- [Records drawn from a dataset]:
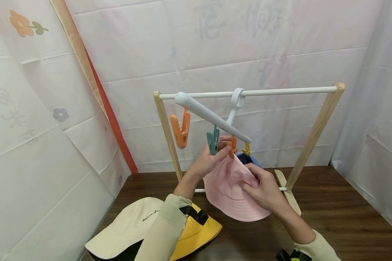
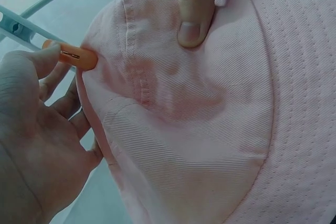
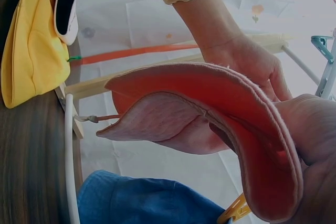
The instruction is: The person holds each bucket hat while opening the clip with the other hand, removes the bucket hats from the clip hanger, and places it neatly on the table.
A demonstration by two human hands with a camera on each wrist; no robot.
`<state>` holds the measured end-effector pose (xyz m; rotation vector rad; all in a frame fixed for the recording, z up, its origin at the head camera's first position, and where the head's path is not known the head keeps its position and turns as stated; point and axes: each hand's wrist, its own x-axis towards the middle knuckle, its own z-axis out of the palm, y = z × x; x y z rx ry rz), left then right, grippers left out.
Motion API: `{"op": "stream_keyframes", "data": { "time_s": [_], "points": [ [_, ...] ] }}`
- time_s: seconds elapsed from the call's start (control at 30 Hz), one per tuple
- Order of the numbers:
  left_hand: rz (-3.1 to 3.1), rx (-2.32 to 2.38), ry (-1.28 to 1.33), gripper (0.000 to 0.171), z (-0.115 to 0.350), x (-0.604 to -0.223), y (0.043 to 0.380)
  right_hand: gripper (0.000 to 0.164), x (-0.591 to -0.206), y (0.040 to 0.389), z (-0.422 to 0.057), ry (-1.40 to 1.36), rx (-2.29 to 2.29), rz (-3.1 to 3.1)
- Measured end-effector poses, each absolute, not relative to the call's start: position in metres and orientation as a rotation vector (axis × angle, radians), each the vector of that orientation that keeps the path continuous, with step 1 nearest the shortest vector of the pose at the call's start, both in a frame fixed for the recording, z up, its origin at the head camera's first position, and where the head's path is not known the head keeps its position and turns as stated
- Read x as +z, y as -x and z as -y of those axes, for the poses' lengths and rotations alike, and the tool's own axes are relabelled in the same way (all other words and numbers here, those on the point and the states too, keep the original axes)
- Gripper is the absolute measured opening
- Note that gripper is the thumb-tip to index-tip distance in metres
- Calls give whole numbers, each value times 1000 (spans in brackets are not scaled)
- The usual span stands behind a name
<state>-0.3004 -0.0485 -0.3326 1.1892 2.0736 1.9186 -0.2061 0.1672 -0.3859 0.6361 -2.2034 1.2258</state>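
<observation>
A pink bucket hat (image 1: 227, 190) hangs below the near half of a white hanger (image 1: 209, 115). My right hand (image 1: 264, 186) grips its crown, thumb on the outer cloth. My left hand (image 1: 207, 161) pinches an orange clothespin (image 1: 232, 148) on the hanger. In the left wrist view, that clothespin (image 2: 79, 57) meets the crown's edge, with the left thumb on it. The right wrist view looks at the hat's brim (image 3: 210, 72). Behind the pink hat, a blue hat (image 1: 256, 161) hangs by a yellow clothespin (image 1: 246, 149), mostly hidden in the head view.
A wood-and-white rack (image 1: 281, 92) carries the hanger. A teal clothespin (image 1: 213, 140) and another orange clothespin (image 1: 181, 130) hang from it, holding nothing. On the dark table (image 1: 339, 203), a cream cap (image 1: 127, 224) and a yellow hat (image 1: 199, 235) lie at the left.
</observation>
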Motion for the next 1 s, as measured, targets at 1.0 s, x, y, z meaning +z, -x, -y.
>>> {"op": "stream_keyframes", "data": {
  "time_s": [1.0],
  "points": [
    [-2052,1937,-1167,48,44,-331,296,35,-388,201,-164,-582,1248,2187]
  ]
}}
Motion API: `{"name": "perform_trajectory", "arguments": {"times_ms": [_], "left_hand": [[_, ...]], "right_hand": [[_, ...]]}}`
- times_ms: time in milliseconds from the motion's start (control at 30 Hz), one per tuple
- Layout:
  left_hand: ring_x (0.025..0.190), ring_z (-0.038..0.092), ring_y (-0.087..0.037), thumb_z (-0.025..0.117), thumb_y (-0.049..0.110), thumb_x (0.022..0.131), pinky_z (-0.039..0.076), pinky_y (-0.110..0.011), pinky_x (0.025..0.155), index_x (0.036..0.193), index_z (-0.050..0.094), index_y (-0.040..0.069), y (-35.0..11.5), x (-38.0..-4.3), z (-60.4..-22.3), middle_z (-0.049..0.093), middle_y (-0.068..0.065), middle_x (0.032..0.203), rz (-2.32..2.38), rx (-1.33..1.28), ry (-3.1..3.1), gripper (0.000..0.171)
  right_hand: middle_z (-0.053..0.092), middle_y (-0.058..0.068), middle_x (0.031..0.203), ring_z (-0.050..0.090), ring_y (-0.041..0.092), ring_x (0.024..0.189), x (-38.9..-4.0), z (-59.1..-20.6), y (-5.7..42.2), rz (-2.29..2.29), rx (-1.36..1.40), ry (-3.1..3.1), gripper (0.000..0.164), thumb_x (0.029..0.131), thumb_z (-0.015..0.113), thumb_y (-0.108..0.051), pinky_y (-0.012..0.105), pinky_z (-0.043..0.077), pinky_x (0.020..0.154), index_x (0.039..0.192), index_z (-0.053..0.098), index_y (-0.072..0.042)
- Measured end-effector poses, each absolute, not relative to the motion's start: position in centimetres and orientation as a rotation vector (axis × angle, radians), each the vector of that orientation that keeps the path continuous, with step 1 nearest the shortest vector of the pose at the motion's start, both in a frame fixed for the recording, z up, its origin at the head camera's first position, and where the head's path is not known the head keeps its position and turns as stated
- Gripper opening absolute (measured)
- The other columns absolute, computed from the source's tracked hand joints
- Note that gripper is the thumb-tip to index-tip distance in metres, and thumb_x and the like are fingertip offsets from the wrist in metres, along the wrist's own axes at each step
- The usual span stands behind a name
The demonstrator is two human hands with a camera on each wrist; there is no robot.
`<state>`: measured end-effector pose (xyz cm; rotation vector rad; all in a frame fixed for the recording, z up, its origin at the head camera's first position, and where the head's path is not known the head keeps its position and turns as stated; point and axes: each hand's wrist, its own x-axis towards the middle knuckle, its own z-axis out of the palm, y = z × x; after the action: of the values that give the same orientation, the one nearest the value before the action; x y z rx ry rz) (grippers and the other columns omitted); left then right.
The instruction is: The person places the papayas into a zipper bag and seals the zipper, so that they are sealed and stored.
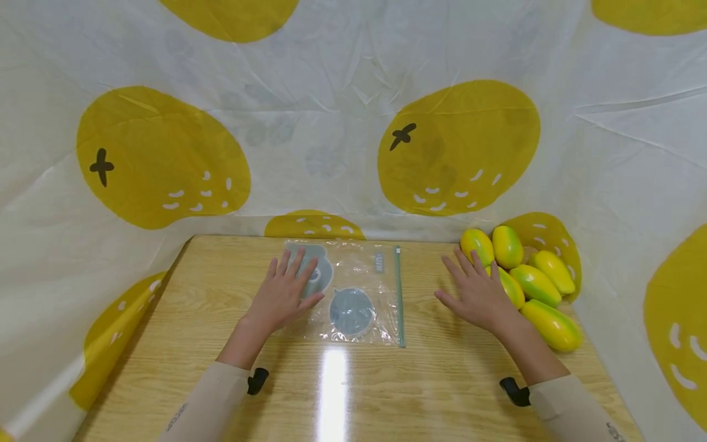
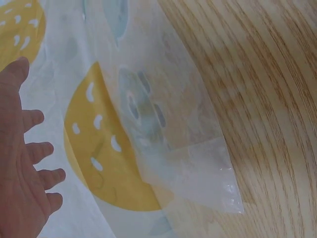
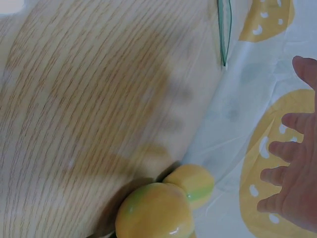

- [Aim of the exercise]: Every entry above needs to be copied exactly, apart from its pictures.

- [Answer space]:
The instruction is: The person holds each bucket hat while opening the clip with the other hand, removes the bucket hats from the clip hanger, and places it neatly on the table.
A demonstration by two human hands with a camera on each wrist; no robot.
`<state>` holds the measured end-effector pose (xyz m; rotation vector rad; all in a frame fixed for the recording, z up, its origin at the head camera's first position, and where the head's path is not known the head keeps its position and turns as stated; point and axes: each hand's wrist, its own x-axis towards the middle knuckle, its own z-axis out of the palm, y = z × x; x y z rx ry rz), left then right, grippers left out.
Motion API: `{"op": "stream_keyframes", "data": { "time_s": [_], "points": [ [_, ...] ] }}`
- time_s: seconds elapsed from the call's start (control at 30 Hz), one per tuple
- Order of the numbers:
  left_hand: rz (-3.1 to 3.1), rx (-2.32 to 2.38), ry (-1.28 to 1.33), gripper (0.000 to 0.171), z (-0.115 to 0.350), x (-0.604 to -0.223), y (0.043 to 0.380)
  right_hand: gripper (0.000 to 0.164), x (-0.591 to -0.206), y (0.040 to 0.389), z (-0.422 to 0.057), ry (-1.40 to 1.36), rx (-2.29 to 2.29), rz (-3.1 to 3.1)
- Measured end-effector poses, each absolute, not relative to the call's start: position in metres and orientation as a rotation vector (axis × angle, radians), each the vector of that orientation that keeps the path continuous, with step 1 nearest the shortest vector of the pose at the call's start, both in a frame fixed for the recording, z up, its origin at the head camera's first position, and where the head's path is not known the head keeps its position and turns as stated
- Read x as +z, y as -x and z as -y of those axes, for the poses' lengths and rotations alike, and the tool's own axes are relabelled in the same way (all other words and numbers here, those on the point and the states too, keep the original axes)
- Gripper is the absolute measured opening
- Note that gripper is the thumb-tip to index-tip distance in metres
- Calls give whole numbers, each value times 1000 (spans in brackets are not scaled)
- The usual span stands behind a name
<state>-0.3004 -0.0485 -0.3326 1.1892 2.0736 1.9186 -0.2061 0.1672 -0.3859 0.6361 -2.2034 1.2258</state>
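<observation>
A pink bucket hat (image 1: 227, 190) hangs below the near half of a white hanger (image 1: 209, 115). My right hand (image 1: 264, 186) grips its crown, thumb on the outer cloth. My left hand (image 1: 207, 161) pinches an orange clothespin (image 1: 232, 148) on the hanger. In the left wrist view, that clothespin (image 2: 79, 57) meets the crown's edge, with the left thumb on it. The right wrist view looks at the hat's brim (image 3: 210, 72). Behind the pink hat, a blue hat (image 1: 256, 161) hangs by a yellow clothespin (image 1: 246, 149), mostly hidden in the head view.
A wood-and-white rack (image 1: 281, 92) carries the hanger. A teal clothespin (image 1: 213, 140) and another orange clothespin (image 1: 181, 130) hang from it, holding nothing. On the dark table (image 1: 339, 203), a cream cap (image 1: 127, 224) and a yellow hat (image 1: 199, 235) lie at the left.
</observation>
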Motion for the next 1 s, as measured, targets at 1.0 s, x, y, z meaning +z, -x, -y.
>>> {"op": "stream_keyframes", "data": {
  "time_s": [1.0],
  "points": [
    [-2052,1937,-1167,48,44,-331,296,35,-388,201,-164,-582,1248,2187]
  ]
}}
Motion API: `{"name": "perform_trajectory", "arguments": {"times_ms": [_], "left_hand": [[_, ...]], "right_hand": [[_, ...]]}}`
- times_ms: time in milliseconds from the motion's start (control at 30 Hz), one per tuple
- Layout:
  left_hand: ring_x (0.025..0.190), ring_z (-0.038..0.092), ring_y (-0.087..0.037), thumb_z (-0.025..0.117), thumb_y (-0.049..0.110), thumb_x (0.022..0.131), pinky_z (-0.039..0.076), pinky_y (-0.110..0.011), pinky_x (0.025..0.155), index_x (0.036..0.193), index_z (-0.050..0.094), index_y (-0.040..0.069), y (-35.0..11.5), x (-38.0..-4.3), z (-60.4..-22.3), middle_z (-0.049..0.093), middle_y (-0.068..0.065), middle_x (0.032..0.203), rz (-2.32..2.38), rx (-1.33..1.28), ry (-3.1..3.1), gripper (0.000..0.171)
  right_hand: middle_z (-0.053..0.092), middle_y (-0.058..0.068), middle_x (0.031..0.203), ring_z (-0.050..0.090), ring_y (-0.041..0.092), ring_x (0.024..0.189), x (-38.9..-4.0), z (-59.1..-20.6), y (-5.7..42.2), rz (-2.29..2.29), rx (-1.36..1.40), ry (-3.1..3.1), gripper (0.000..0.164), thumb_x (0.029..0.131), thumb_z (-0.015..0.113), thumb_y (-0.108..0.051), pinky_y (-0.012..0.105), pinky_z (-0.043..0.077), pinky_x (0.020..0.154), index_x (0.039..0.192), index_z (-0.053..0.098), index_y (-0.072..0.042)
- Measured end-effector poses, each absolute, not relative to the motion's start: position in centimetres and orientation as a rotation vector (axis × angle, radians), each the vector of that orientation that keeps the path continuous, with step 1 nearest the shortest vector of the pose at the motion's start, both in a frame fixed for the recording, z up, its origin at the head camera's first position, and where the head's path is not known the head keeps its position and turns as stated
- Gripper opening absolute (measured)
- The other columns absolute, computed from the source's tracked hand joints
- Note that gripper is the thumb-tip to index-tip distance in metres, and thumb_x and the like are fingertip offsets from the wrist in metres, along the wrist's own axes at each step
- The usual span stands behind a name
The demonstrator is two human hands with a camera on each wrist; there is no robot.
`<state>`: measured end-effector pose (xyz cm; rotation vector rad; all in a frame fixed for the recording, z up, its origin at the head camera's first position, and where the head's path is not known the head keeps its position and turns as stated; point and axes: each hand's wrist, its own x-axis towards the middle knuckle, its own z-axis out of the palm, y = z × x; after the action: of the values that give the same orientation, the one nearest the value before the action; x y z rx ry rz) (grippers and the other columns omitted); left then right.
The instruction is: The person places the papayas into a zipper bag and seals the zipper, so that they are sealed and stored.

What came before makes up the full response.